Given information:
+===+
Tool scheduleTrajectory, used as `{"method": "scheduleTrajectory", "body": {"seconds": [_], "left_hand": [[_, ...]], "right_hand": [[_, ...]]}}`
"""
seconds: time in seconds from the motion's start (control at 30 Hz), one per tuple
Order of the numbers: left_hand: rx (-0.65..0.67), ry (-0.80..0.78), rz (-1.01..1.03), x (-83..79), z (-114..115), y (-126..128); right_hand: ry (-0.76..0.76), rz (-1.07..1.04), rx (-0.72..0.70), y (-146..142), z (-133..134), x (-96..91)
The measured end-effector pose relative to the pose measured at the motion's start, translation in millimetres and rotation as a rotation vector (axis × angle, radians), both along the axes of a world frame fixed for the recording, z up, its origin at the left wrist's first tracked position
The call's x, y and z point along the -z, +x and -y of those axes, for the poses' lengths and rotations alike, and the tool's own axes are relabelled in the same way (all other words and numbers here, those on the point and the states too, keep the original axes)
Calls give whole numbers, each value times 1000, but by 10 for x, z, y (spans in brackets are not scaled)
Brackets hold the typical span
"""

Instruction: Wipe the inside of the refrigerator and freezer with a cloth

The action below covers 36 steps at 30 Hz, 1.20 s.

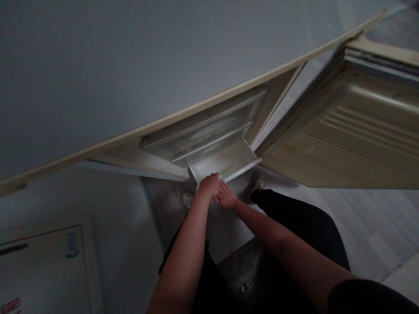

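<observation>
A pale freezer drawer is pulled part way out, low in front of me. My left hand is at the near edge of this drawer, its fingers curled over the front toward the left corner. Close against it, my right hand has its fingers stretched out toward the left hand and the drawer front. The two hands touch or overlap. A small whitish patch shows beside the fingers; I cannot make out what it is. Above the drawer are clear ribbed drawer fronts inside the cabinet.
The ribbed freezer door stands wide at the right. Above spreads the grey top of the appliance. A white panel with a dark handle slot is at lower left. My shoes are on the wood-look floor; a dark seat is beneath me.
</observation>
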<state>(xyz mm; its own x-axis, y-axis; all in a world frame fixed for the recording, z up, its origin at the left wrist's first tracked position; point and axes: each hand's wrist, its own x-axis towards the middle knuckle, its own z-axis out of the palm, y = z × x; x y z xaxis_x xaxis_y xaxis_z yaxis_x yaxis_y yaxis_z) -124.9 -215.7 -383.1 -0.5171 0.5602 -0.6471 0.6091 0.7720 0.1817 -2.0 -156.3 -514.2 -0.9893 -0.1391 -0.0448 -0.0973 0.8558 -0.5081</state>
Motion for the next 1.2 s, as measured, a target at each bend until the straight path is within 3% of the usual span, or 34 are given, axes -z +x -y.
{"method": "scheduleTrajectory", "body": {"seconds": [0.2,0.3,0.4,0.53,0.63,0.73,0.9,1.2], "left_hand": [[21,-5,34,29,-50,58],[37,-30,70,75,-17,68],[44,-52,98,132,7,80],[56,-57,113,167,3,97],[68,-44,111,139,-4,121],[63,-52,96,73,-14,160],[12,-85,43,-4,-51,177],[16,-122,31,112,32,61]], "right_hand": [[217,47,824,68,-846,-98],[221,153,1033,-18,-1091,-169],[-11,292,1180,-122,-1046,-177],[-319,459,1130,-190,-541,-79],[-418,471,1048,-197,-122,-16],[-467,466,1019,-223,80,-12],[-501,355,884,-465,13,-38],[-544,219,727,-1294,-335,97]]}}
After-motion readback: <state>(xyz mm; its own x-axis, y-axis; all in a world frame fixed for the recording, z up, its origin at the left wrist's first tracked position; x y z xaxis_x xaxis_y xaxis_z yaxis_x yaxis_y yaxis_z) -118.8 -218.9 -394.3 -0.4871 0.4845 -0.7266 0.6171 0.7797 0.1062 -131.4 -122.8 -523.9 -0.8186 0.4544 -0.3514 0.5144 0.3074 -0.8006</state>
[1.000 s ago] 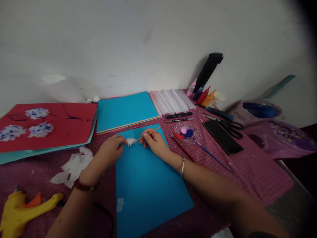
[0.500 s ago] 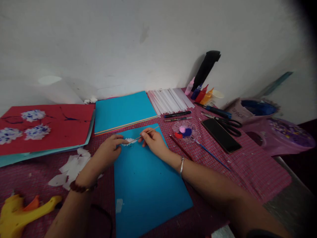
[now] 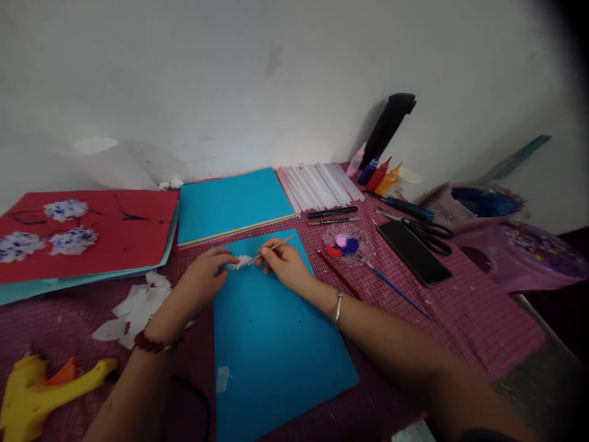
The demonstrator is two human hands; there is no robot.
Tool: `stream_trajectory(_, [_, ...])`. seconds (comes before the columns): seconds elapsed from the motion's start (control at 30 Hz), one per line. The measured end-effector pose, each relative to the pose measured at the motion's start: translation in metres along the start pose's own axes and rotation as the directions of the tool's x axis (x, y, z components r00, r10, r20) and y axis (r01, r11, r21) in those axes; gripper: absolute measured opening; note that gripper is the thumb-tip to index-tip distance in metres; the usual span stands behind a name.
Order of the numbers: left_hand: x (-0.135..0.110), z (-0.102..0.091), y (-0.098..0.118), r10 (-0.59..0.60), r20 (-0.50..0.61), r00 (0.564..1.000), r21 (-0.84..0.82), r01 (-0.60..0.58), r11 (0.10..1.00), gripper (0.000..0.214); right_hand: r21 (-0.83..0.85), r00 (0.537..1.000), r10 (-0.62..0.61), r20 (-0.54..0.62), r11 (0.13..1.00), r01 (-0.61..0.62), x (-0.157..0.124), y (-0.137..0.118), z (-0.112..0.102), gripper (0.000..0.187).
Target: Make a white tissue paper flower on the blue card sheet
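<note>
In the head view, my right hand (image 3: 285, 263) pinches a thin wooden stick (image 3: 280, 243), perhaps a paintbrush; its lower tip is too small to make out. That tip points down at a small crumpled white paper flower (image 3: 240, 263) near the top of a blue sheet (image 3: 280, 350). My left hand (image 3: 207, 272) has its fingers stretched out, with the fingertips touching the flower's left side. To the right of the sheet, a clear palette (image 3: 364, 242) bears red, pink and dark blue paint.
Torn white paper (image 3: 142, 307) and a yellow glue gun (image 3: 59, 390) lie at left, below a red card (image 3: 124, 227) with paper flowers. At right are a phone (image 3: 414, 253), scissors (image 3: 430, 233), a blue brush (image 3: 400, 291) and paint bottles (image 3: 377, 175). White strips (image 3: 317, 187) lie behind.
My right hand has tilted and drawn the stick slightly, so its lower tip now sits at the flower's right side instead of across it. The left hand stays at the flower.
</note>
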State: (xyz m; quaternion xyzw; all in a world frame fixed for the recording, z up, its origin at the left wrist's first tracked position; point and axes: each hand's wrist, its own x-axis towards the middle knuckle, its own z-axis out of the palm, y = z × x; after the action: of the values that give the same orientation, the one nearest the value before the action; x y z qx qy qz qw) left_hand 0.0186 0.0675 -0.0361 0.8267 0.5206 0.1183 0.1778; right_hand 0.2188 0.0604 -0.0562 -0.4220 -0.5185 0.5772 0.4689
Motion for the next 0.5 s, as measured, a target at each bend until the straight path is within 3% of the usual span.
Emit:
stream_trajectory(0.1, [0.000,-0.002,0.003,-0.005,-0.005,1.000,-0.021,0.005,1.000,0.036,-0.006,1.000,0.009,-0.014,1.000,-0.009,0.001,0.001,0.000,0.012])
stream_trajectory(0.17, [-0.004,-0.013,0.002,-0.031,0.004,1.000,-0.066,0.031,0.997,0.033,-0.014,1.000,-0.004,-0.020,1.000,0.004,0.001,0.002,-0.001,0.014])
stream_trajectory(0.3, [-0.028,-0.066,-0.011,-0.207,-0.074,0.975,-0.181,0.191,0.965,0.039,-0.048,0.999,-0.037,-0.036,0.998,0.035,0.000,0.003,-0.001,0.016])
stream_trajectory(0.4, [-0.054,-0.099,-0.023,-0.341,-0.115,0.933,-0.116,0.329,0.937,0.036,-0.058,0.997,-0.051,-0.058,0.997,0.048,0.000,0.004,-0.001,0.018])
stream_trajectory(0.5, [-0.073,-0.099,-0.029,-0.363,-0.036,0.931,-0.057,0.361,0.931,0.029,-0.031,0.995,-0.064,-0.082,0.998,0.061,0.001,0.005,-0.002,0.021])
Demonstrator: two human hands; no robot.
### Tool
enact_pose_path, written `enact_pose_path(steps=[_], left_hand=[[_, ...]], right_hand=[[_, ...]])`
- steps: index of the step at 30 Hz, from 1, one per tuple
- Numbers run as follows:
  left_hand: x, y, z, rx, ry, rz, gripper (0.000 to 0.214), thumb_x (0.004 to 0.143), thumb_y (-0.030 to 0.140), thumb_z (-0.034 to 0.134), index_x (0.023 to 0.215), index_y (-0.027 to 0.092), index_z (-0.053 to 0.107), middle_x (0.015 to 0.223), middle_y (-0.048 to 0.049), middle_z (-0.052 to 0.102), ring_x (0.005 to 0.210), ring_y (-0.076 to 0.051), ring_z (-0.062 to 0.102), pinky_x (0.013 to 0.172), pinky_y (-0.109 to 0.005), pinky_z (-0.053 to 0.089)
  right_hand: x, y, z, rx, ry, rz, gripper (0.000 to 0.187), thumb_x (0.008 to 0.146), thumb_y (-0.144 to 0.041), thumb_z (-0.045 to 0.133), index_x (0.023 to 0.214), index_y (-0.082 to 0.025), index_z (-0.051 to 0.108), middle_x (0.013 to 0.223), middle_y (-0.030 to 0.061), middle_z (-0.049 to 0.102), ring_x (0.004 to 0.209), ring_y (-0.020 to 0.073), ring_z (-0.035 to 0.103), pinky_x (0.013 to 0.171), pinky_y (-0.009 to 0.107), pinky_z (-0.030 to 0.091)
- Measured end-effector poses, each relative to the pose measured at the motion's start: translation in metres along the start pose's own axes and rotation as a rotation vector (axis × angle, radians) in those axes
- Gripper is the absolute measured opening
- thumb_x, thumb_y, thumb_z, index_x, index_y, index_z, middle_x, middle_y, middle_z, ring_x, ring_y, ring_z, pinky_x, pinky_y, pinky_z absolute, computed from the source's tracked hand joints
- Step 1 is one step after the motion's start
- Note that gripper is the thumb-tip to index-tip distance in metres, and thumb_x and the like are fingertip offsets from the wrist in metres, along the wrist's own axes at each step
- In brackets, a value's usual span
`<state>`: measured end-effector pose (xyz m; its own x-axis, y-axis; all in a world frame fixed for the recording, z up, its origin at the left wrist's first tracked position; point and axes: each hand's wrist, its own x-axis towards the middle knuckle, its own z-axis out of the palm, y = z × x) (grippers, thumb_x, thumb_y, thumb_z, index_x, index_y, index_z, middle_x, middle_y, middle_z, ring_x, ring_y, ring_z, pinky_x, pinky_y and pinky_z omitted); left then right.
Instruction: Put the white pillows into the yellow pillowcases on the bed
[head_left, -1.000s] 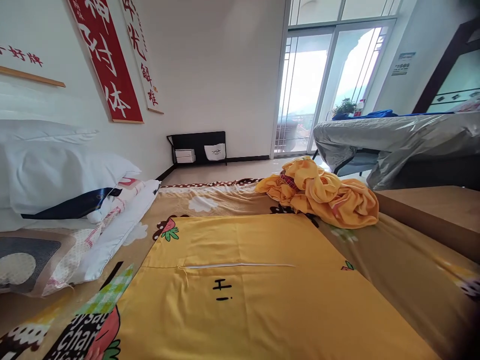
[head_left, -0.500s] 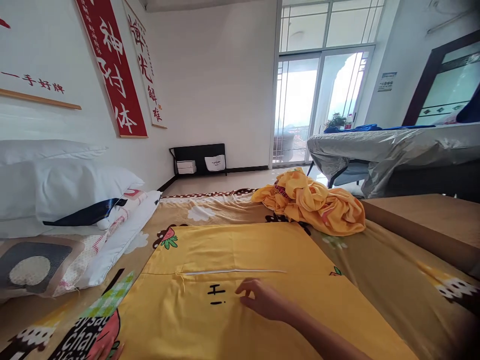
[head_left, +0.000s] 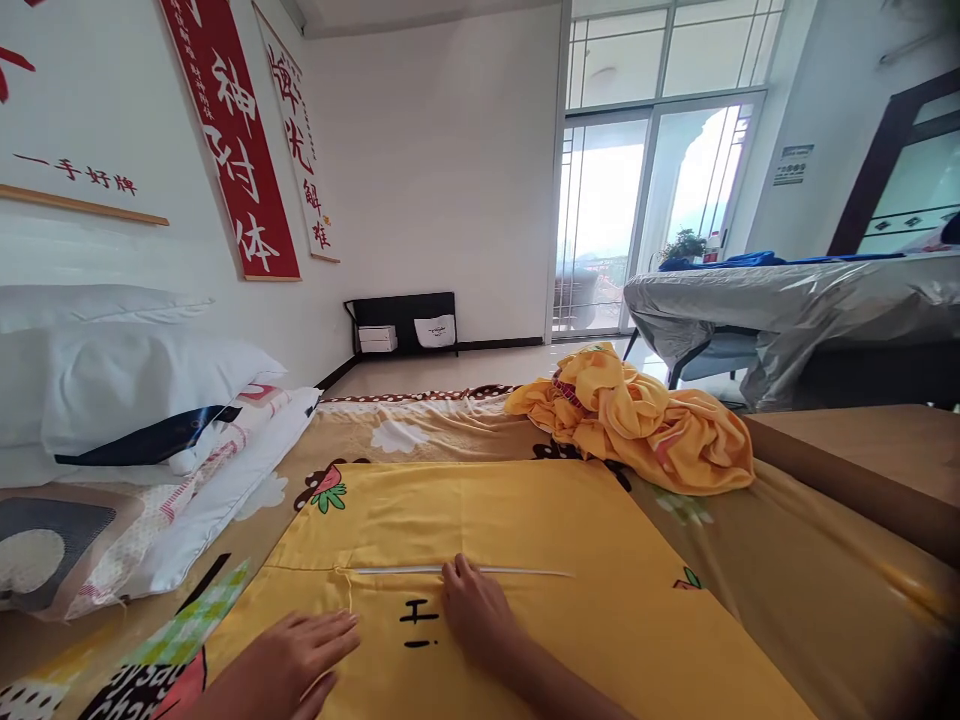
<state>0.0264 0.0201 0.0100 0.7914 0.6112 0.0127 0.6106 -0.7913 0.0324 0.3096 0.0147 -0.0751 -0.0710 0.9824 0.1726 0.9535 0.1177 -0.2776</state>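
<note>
A flat yellow pillowcase (head_left: 525,520) lies spread on the patterned bed sheet (head_left: 420,425), with a white zipper line (head_left: 510,571) across its middle. My right hand (head_left: 475,615) rests on the pillowcase, its fingertips touching the zipper line near its middle, fingers close together and curled slightly. My left hand (head_left: 289,655) lies flat and open on the pillowcase's left part, fingers stretched toward the zipper's left end. Neither hand holds anything that I can see.
A crumpled yellow cloth (head_left: 637,415) lies at the far right of the bed. White pillows (head_left: 127,385) and patterned cushions (head_left: 67,545) are stacked at the left by the wall. A wooden ledge (head_left: 862,455) runs along the right. A covered table (head_left: 787,300) stands beyond.
Both hands came into view from below. My right hand moved forward and left onto the zipper line, and my left hand slid onto the pillowcase's left part. The view tilted down slightly.
</note>
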Motion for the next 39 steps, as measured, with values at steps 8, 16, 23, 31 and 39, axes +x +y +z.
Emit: enact_pose_path(steps=[8,16,23,31,39], left_hand=[[0.211,0.043,0.034,-0.134,-0.388,0.091,0.084,0.079,0.032,0.056,0.151,0.021,0.015,0.157,-0.0111,0.003,0.145,-0.03,0.006,0.113,-0.058,0.012],[0.215,0.001,0.064,-0.485,-0.384,0.14,0.065,0.086,0.049,0.049,0.146,0.035,0.028,0.158,-0.0007,0.009,0.145,-0.027,0.005,0.115,-0.052,0.004],[0.207,0.015,0.079,-0.411,-0.021,0.077,0.047,0.085,0.051,0.055,0.128,0.032,0.057,0.148,-0.0034,0.04,0.137,-0.025,0.036,0.113,-0.042,0.023],[0.247,0.011,0.06,-0.315,-0.102,-0.243,0.089,0.069,0.059,0.062,0.146,0.027,0.029,0.155,-0.0078,0.023,0.143,-0.028,0.021,0.112,-0.053,0.019],[0.27,0.002,0.063,-0.274,-0.039,-0.322,0.09,0.066,0.068,0.058,0.141,0.022,0.04,0.153,-0.0087,0.03,0.142,-0.028,0.025,0.112,-0.05,0.021]], right_hand=[[-0.007,0.016,-0.015,0.169,-0.045,-0.033,0.028,0.08,-0.017,0.05,0.107,-0.019,0.058,0.11,0.0077,0.063,0.095,0.0213,0.062,0.076,0.027,0.045],[-0.004,0.014,-0.018,0.123,-0.09,0.071,0.031,0.077,-0.014,0.049,0.105,-0.018,0.062,0.106,0.0098,0.064,0.096,0.0238,0.063,0.077,0.031,0.046],[-0.013,0.007,-0.018,0.106,-0.083,0.05,0.028,0.079,-0.01,0.045,0.099,-0.018,0.062,0.106,0.0086,0.067,0.094,0.0225,0.065,0.073,0.029,0.044],[-0.018,-0.003,-0.023,0.051,-0.135,0.033,0.023,0.085,-0.016,0.043,0.095,-0.018,0.064,0.093,0.0101,0.07,0.086,0.0261,0.067,0.068,0.031,0.044],[-0.018,-0.008,-0.019,0.052,-0.236,-0.013,0.032,0.089,-0.032,0.044,0.086,-0.016,0.071,0.088,0.0158,0.072,0.085,0.0302,0.068,0.071,0.035,0.046]])
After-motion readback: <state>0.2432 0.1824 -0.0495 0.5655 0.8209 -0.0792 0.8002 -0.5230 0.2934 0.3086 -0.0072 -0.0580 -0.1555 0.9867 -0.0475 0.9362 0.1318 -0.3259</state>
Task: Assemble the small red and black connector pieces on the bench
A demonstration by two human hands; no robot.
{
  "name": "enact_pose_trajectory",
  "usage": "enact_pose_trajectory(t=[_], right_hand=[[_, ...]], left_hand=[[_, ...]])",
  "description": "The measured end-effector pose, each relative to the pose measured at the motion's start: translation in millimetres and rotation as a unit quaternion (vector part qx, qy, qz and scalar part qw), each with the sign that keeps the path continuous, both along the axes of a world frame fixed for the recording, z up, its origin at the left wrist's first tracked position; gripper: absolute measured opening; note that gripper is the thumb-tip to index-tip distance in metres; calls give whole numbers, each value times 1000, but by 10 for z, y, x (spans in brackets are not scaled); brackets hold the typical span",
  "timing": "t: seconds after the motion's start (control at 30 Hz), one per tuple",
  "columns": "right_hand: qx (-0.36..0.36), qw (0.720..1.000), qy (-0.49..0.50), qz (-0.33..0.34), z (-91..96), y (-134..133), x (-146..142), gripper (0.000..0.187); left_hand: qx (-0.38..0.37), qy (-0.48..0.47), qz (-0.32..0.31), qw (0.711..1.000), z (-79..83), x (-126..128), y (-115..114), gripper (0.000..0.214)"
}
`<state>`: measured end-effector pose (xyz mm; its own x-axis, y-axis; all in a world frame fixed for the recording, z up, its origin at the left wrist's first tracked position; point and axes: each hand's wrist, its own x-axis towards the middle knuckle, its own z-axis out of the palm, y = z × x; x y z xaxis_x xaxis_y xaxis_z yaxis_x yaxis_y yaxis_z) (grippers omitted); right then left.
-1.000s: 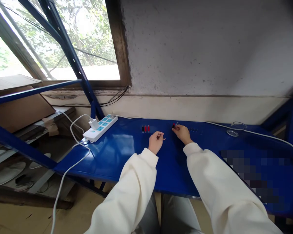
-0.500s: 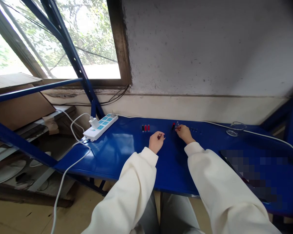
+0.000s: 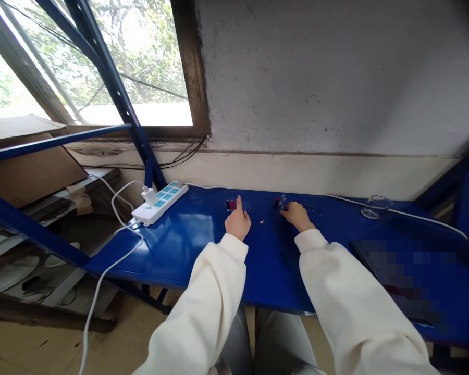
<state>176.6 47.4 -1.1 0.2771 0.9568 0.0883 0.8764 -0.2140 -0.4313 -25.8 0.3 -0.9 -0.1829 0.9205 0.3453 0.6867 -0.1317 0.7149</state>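
Observation:
My left hand point(image 3: 238, 225) is over the blue table, index finger stretched forward and thumb apart, the other fingers curled. Its fingertip is at a short row of small capped cylinders, a black one point(image 3: 227, 205) and a red one point(image 3: 232, 205); it partly covers another red one. Nothing shows in this hand. My right hand point(image 3: 296, 215) has its thumb and fingers pinched together beside small clear pieces point(image 3: 283, 200); whatever is between them is too small to make out. A red-and-black cylinder point(image 3: 276, 201) stands just left of it. Between the hands lies a small pinkish scrap point(image 3: 261, 222).
A white power strip point(image 3: 160, 203) with cables lies at the table's left end. Tiny clear pieces point(image 3: 311, 209) lie right of my right hand. Farther right are a clear round container point(image 3: 371, 213) and a dark, blurred-out flat object point(image 3: 398, 281). Blue frame posts flank the table.
My left hand has moved left to the row of cylinders and its index finger has straightened. The pinkish scrap now lies uncovered. My right hand has barely moved.

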Motion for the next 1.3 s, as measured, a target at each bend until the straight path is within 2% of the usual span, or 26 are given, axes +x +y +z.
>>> enact_pose_trajectory(t=[0.03,0.1,0.3,0.4,0.53,0.63,0.73,0.83,0.93,1.0,1.07,1.3], right_hand=[[-27,999,-16,-6,47,-59,-23,26],[-37,999,-29,16,134,-201,-93,29],[59,992,-4,114,229,-596,-378,27],[76,986,6,148,227,-677,-461,26],[94,983,17,157,216,-693,-485,24],[111,980,33,161,185,-679,-481,24],[129,979,57,146,138,-656,-489,27],[140,978,102,112,88,-629,-510,36],[154,966,177,106,54,-612,-533,46],[177,951,219,126,45,-615,-546,49],[199,935,252,150,47,-627,-557,48],[190,893,376,161,36,-643,-586,48]], left_hand=[[-4,1,7,1000,1,-12,15,61],[-9,10,18,1000,-6,-28,45,62],[-32,70,20,997,-13,-39,85,56],[-50,123,22,991,10,-39,74,49],[-11,121,31,992,20,-50,76,36],[22,60,5,998,-3,-50,107,26],[52,-81,-51,994,-23,-12,127,17],[29,-262,-130,956,-11,56,86,14],[-12,-375,-206,904,26,105,2,19],[-26,-403,-239,883,45,113,-39,22],[-31,-415,-251,874,52,109,-54,23],[-31,-408,-266,873,35,117,-38,24]])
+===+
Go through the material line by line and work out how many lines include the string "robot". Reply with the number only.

Answer to the exercise:
3